En un contexto histórico donde la cultura de la penalidad ha alcanzado consensos sin precedentes, operando como criterio organizador de la vida cotidiana, el arraigo del castigo como forma de resolver los conflictos sociales aparece como un instrumento indispensable y excluyente, construido por saberes distintos que han interactuado en el caso de manera complementaria. Si la réplica violenta frente a la ofensa configura un insumo cultural ancestral, si hasta el derecho penal liberal ha legitimado la imposición de penas, sujeta a la verificación de un piso de garantías y criterios de racionalidad y acotamiento del poder punitivo, no nos debería extrañar que esas mismas racionalidades punitivistas se hayan impuesto en los códigos penales y en las tradiciones y posteriormente las normas penales internacionales. Mucho menos, si el punitivismo en materia de violación de Derechos Humanos fundamentales ha impregnado en buena medida los discursos progresistas y ha marcado a fuego su retroceso teórico.

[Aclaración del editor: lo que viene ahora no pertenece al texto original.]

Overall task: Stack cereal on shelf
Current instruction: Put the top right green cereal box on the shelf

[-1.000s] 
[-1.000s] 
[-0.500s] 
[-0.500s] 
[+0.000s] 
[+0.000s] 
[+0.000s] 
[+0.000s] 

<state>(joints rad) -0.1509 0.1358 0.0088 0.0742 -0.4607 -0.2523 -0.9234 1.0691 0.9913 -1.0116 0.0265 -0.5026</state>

Como toda creación cultural, el penalismo responde a una relación de fuerzas políticas, en cuyo marco algunos actores determinan qué conductas están prohibidas y conminadas con una pena y cuál es el monto de las penas previstas para las mismas. Pero en modo alguno una creación cultural, dinámica, variable, por ende relativa, podría asimilarse a un deber inexorable de los Estados.

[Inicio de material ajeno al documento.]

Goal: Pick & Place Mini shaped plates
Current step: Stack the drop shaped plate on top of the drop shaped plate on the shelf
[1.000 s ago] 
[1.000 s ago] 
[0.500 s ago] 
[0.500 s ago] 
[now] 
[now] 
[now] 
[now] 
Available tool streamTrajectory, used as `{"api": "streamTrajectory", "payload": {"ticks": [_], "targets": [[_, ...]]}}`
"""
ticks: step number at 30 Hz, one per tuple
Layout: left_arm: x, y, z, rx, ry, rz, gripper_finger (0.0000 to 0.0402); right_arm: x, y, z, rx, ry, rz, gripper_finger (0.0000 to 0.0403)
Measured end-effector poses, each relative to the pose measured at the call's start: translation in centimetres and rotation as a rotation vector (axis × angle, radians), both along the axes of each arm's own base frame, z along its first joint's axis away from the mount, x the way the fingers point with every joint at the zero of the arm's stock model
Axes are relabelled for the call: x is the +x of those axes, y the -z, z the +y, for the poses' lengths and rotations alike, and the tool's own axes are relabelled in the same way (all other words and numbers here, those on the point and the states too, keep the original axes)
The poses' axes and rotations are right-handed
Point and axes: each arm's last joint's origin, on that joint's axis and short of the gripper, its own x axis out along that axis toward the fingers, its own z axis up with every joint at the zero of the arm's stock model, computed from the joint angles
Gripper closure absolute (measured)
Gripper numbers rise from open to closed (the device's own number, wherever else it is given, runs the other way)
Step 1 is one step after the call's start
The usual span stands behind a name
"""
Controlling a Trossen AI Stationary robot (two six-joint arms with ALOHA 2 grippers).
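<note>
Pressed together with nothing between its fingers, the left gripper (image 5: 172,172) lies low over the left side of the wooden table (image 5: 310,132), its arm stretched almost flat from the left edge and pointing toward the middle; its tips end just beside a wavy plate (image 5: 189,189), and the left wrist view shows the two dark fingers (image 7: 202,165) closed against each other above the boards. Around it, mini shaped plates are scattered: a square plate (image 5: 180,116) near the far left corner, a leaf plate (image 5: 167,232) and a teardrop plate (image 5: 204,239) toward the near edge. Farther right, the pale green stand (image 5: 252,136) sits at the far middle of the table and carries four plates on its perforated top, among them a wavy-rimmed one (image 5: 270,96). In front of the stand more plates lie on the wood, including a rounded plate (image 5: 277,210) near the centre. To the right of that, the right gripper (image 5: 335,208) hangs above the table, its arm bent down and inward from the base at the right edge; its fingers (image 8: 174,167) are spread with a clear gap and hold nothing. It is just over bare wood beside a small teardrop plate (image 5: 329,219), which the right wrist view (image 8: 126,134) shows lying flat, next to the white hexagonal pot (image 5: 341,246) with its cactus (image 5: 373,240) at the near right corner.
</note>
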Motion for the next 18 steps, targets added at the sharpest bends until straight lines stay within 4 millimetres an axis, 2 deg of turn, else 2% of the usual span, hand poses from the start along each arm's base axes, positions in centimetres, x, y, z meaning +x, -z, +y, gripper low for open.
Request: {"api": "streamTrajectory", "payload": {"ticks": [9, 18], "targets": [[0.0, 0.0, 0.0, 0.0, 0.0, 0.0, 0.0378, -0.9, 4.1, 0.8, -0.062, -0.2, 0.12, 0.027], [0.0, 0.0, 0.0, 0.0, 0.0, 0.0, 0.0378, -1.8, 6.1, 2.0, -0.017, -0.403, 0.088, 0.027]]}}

Existen, aunque habitualmente se lo olvide o se lo niegue, alternativas al castigo que merecerían un espacio en el universo de posibilidades que de ordinario se barajan al momento de administrar la conflictividad.
Las experiencias de Justicia restaurativa o composicional, la puesta en práctica de ejercicios de vergüenza reintegrativa tendientes no solamente a prevenir la reincidencia de este tipo de crímenes, sino a posibilitar la aceptación de la culpa por parte de los infractores, las categorías dogmáticas del derecho penal mínimo, por citar algunos conceptos, no han figurado en la agenda ni en las las urgencias de los sistemas jurídicos. Asumimos la invocación de un experimento social que carece en general de verificación empírica contemporánea, aunque sí reconoce innumerables antecedentes históricos. Pero eso no quita la necesidad de explorar un sistema de mínima intervención penal que, con toda seguridad, no podría resultar más degradante para la condición humana que el que se encuentra en vigencia. Si algo se ha revelado como una verdad incontrastable de la modernidad tardía, es la incompatibilidad manifiesta entre el discurso punitivo y la transformación democrática de las sociedades. Por el contrario, el Estado Constitucional de Derecho solamente puede concebirse con un derecho penal mínimo y garantista, adecuado a presupuestos filosóficos que parten de la premisa que las formas violentas de resolución de los conflictos suponen la asunción de riesgos que generalmente derivan en consecuencias sociales brutales y en nulos efectos en materia de prevención, disuasión o conjuración de las infracciones.
La crisis de legitimidad del sistema penal radica justamente en su reconocida ineptitud para dar soluciones mínimas a las cada vez más apremiantes demandas de las sociedades modernas respecto de la delincuencia. No obstante, las lógicas legitimantes del Derecho penal siguen remitiendo al mismo al momento de intentar solucionar la nueva conflictividad social tanto a nivel estatal e internacional. Ello ha contribuido a una inflación sin precedentes del Derecho penal, que en modo alguno ha reflejado una disminución de los estándares de conflictividad ni ha contribuido a la construcción de una mayor seguridad humana en nuestras sociedades. Se han incrementado desmesuradamente las míticas funciones simbólicas que se atribuyen al sistema penal, que se ha revelado como manifiestamente incapaz de resolver ninguno de los problemas o cuestiones en virtud de los cuales se sigue acudiendo al mismo cada vez con mayor frecuencia. Preocupa entonces observar cómo, frente a la inviabilidad de las esperables funciones simbólicas del Derecho penal, sistemáticamente incumplidas, los particulares, los empresarios morales y los medios de comunicación, presionan sobre las agencias secundarias de criminalización, en particular las policías y las agencias jurtisdiccionales, en la búsqueda de respuestas que por supuesto tampoco habrán de encontrar en esos ámbitos, concebidos constitucionalmente para el cumplimiento de otros objetivos. Sobre todo, porque en muchos casos esas presiones logran influir sobre la imprescindible independencia que debe regir la toma de decisiones jurisdiccionales en cuestiones de semejante trascendencia. La agencia judicial, la menos democrática entre los poderes del Estado, sigue siendo la más vulnerable frente a esos planteos neopunitivistas, efectuados por grupos de presión que, en no pocas oportunidades, terminan construyendo la agenda e incidiendo decisivamente en las resoluciones que adoptan esos funcionarios.